There are several reasons for these figures. All of them rely on human psychology. For the attacker, it can take days or weeks to break through the cybersecurity of an enterprise. Spend a few days building an attractive phish e-mail, spam 1 million copies of it across the Internet and in a few days you might have 120,000 hits, including stolen login credentials for thousands of businesses, personal bank accounts, who knows what they might find?
The attacker will use psychological manipulation to persuade the target to click the link. This is a real problem for organizations. Everyone should understand what the psychological buttons are that these guys are using every day. Here’s a few links that summarize what those tricks are and how the attacker will exploit them.
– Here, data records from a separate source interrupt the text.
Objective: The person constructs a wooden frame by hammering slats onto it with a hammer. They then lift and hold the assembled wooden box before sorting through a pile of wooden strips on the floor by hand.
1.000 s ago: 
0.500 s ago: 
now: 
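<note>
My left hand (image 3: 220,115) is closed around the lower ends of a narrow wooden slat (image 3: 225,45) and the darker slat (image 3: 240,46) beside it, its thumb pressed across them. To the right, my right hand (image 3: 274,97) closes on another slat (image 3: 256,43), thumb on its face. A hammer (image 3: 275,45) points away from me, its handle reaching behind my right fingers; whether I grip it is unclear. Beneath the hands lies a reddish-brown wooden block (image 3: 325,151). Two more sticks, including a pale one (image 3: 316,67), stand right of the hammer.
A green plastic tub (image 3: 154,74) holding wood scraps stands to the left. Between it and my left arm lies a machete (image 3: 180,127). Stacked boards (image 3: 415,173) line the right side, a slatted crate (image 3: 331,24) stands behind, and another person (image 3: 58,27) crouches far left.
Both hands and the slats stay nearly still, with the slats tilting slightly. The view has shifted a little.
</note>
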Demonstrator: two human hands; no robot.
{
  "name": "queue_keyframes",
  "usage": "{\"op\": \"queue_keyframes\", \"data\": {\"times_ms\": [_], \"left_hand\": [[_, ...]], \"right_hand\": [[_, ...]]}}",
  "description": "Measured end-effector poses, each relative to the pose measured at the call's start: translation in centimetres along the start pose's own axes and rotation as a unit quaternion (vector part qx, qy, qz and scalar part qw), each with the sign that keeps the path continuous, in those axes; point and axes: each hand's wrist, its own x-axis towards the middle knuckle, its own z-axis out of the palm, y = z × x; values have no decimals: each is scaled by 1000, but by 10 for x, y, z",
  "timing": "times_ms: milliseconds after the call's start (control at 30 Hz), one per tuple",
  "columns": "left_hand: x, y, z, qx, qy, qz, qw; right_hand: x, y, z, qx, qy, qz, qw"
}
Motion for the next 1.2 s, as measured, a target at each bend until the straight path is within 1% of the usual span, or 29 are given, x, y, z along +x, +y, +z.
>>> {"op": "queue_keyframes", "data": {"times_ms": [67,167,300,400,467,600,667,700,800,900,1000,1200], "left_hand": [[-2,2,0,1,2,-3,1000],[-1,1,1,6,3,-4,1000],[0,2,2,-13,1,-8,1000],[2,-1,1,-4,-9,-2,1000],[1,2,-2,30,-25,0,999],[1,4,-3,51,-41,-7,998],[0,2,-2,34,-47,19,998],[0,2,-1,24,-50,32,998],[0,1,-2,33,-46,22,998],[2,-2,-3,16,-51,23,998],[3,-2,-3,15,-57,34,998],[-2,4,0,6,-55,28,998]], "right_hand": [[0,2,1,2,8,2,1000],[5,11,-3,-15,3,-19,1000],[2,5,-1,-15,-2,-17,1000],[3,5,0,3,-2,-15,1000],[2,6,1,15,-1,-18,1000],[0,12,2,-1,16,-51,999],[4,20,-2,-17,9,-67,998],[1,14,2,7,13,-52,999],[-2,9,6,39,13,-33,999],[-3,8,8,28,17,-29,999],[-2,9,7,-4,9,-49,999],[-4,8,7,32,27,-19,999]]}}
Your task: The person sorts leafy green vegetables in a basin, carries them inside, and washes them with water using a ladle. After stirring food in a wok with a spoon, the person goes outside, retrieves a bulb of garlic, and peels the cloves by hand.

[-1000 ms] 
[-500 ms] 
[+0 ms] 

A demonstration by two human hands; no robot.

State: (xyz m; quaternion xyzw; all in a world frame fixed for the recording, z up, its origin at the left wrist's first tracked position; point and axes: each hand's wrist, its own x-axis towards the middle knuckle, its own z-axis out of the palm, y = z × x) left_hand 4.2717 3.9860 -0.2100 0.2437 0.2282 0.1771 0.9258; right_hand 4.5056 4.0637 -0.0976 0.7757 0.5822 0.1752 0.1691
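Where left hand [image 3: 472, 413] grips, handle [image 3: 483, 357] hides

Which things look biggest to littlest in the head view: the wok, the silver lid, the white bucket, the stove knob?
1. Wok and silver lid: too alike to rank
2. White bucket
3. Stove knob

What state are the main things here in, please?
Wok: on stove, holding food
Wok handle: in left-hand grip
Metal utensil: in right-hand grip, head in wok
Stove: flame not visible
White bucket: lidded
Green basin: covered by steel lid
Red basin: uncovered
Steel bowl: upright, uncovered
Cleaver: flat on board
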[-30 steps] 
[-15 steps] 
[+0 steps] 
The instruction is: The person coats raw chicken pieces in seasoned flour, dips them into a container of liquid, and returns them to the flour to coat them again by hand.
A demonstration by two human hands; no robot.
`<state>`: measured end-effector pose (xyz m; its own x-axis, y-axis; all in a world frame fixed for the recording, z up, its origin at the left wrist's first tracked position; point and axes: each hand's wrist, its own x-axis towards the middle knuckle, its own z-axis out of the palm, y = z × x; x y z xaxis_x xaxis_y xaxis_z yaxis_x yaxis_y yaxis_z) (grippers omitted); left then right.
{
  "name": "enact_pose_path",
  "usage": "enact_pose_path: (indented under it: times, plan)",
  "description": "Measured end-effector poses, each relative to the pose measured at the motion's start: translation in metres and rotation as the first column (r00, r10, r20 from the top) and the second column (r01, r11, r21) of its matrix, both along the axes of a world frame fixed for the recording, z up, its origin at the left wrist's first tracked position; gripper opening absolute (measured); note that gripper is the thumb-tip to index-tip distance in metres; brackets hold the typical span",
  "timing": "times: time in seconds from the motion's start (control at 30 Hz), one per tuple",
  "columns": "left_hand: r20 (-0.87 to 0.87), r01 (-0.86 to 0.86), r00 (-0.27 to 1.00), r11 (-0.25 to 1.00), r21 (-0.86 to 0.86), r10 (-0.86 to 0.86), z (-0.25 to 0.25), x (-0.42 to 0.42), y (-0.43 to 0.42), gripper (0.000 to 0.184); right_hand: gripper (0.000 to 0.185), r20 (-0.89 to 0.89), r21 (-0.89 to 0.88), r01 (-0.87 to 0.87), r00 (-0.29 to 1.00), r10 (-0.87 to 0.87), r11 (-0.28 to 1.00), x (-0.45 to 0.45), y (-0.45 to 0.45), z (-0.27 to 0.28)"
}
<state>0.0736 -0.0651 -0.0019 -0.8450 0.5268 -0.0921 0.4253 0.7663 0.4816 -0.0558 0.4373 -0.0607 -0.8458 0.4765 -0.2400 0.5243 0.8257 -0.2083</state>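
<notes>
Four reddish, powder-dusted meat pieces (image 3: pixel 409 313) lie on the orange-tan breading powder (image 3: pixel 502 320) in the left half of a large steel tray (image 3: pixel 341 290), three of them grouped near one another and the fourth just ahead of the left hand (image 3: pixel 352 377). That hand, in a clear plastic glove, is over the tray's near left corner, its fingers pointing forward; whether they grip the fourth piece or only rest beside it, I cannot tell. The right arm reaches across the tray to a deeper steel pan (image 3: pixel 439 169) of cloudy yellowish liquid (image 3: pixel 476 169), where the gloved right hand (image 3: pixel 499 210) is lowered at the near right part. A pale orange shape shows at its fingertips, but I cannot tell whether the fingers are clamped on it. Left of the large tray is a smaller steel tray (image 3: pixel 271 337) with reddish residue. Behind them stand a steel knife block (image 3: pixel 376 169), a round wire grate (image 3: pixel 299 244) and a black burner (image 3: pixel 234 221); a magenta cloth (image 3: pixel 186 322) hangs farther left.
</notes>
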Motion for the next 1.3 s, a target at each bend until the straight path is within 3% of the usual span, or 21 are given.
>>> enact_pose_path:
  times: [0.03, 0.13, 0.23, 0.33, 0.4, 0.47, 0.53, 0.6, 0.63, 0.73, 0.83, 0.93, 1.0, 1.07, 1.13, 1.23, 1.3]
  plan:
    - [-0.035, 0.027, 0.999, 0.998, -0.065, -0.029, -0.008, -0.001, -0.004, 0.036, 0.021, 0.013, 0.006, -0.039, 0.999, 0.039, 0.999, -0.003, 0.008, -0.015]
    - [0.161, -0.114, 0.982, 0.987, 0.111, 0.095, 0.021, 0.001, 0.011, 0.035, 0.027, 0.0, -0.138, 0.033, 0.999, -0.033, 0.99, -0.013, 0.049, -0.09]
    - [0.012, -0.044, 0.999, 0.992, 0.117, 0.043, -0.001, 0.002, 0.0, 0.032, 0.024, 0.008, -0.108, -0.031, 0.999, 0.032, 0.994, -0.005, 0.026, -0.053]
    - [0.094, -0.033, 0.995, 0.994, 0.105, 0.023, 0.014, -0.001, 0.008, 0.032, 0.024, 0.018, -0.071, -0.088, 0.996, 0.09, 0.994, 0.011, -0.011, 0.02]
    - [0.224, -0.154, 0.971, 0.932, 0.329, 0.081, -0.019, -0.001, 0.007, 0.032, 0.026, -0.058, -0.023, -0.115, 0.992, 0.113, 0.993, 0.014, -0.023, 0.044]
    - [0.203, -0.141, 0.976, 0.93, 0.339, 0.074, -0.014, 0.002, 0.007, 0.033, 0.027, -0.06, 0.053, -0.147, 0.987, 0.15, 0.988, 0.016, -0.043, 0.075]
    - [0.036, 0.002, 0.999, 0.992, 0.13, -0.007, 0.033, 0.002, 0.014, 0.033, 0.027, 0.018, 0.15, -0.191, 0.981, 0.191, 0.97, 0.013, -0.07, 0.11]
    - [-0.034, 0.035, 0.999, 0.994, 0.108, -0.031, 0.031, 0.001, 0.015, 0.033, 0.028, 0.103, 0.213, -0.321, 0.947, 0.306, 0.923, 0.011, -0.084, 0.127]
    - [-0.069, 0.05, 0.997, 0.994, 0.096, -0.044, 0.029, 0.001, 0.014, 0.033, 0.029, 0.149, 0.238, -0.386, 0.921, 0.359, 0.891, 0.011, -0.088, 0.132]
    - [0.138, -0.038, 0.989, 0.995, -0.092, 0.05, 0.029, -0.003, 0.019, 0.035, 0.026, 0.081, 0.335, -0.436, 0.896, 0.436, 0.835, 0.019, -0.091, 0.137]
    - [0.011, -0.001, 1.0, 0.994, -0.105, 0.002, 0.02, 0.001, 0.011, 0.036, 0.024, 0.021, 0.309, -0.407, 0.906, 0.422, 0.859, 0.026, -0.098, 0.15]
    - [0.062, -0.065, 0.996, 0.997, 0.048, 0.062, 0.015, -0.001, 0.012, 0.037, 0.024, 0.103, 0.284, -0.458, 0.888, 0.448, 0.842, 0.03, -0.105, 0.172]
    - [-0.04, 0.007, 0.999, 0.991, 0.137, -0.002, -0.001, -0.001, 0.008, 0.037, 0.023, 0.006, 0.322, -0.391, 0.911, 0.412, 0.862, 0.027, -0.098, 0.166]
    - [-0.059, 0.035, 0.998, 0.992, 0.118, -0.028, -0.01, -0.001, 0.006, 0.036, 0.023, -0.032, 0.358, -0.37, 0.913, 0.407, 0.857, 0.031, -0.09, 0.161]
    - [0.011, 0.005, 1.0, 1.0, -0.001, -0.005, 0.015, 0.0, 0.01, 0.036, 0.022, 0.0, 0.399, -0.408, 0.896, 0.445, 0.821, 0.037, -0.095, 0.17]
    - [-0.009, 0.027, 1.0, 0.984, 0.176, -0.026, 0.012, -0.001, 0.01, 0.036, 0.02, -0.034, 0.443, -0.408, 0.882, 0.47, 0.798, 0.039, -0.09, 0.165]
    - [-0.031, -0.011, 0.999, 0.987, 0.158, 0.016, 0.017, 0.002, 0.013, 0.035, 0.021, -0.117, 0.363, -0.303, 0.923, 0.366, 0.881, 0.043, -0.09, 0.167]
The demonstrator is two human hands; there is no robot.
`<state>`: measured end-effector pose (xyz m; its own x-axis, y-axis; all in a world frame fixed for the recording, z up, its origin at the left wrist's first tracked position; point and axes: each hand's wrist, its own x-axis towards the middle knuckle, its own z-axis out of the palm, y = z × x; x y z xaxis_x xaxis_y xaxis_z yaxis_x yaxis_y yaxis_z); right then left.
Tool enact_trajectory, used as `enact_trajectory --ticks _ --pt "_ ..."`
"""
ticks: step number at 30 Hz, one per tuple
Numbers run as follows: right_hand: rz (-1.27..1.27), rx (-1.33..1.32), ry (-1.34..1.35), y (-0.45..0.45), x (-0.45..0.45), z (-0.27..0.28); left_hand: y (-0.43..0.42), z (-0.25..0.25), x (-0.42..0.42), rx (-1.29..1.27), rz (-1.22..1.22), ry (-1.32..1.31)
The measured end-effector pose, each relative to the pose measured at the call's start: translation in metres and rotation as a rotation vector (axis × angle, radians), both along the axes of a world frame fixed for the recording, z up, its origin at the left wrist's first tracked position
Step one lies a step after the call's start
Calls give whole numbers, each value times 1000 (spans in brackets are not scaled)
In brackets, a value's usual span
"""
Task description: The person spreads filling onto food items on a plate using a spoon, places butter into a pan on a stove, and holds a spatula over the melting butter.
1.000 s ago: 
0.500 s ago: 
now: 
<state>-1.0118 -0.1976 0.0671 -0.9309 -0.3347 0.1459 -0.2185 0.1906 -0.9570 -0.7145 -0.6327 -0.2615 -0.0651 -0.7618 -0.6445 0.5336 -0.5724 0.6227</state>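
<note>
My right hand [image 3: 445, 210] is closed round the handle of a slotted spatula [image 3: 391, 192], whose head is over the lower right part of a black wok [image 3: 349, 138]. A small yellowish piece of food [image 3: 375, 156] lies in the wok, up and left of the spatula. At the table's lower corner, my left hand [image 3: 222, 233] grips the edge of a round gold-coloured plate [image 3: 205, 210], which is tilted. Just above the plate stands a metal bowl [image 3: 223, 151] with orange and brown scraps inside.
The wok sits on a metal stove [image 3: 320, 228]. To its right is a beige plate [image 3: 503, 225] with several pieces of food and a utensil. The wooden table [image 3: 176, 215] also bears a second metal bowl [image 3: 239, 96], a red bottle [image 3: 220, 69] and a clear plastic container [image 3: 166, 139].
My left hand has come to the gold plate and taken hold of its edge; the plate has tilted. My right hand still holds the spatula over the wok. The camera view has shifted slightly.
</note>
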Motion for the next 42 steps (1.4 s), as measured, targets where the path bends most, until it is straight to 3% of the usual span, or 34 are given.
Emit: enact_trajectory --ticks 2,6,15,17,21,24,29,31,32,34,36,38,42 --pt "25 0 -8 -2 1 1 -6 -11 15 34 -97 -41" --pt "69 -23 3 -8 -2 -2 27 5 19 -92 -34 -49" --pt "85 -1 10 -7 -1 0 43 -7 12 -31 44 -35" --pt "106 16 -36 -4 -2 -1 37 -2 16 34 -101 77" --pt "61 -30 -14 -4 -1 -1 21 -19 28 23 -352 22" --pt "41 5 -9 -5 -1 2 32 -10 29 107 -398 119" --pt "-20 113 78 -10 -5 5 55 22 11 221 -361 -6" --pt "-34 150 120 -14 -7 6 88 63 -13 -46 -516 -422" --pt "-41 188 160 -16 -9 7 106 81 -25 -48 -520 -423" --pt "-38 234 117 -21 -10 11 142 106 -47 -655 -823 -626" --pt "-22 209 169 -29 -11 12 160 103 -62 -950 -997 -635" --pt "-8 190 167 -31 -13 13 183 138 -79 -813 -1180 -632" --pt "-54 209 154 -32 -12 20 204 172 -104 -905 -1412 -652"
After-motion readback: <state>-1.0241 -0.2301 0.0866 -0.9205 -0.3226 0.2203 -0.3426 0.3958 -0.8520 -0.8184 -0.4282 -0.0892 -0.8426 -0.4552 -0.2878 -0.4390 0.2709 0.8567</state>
- Sans Institute has an archive of research papers done by students working toward technical certifications. This one is a well-organized breakdown of phishing hacks into four broad psychological categories, with a discussion of specific tactics used in each category.
- Network World offers a different breakdown of the how hackers exploit our psychology, with a tighter focus on what emotional buttons are successful in getting the reader to CLICK.
- Merchant Link breaks down the psychological buttons into 7 categories. I don’t really care if it is 4 or 5 or 7. For me, it is being aware that the buttons exist to be pushed.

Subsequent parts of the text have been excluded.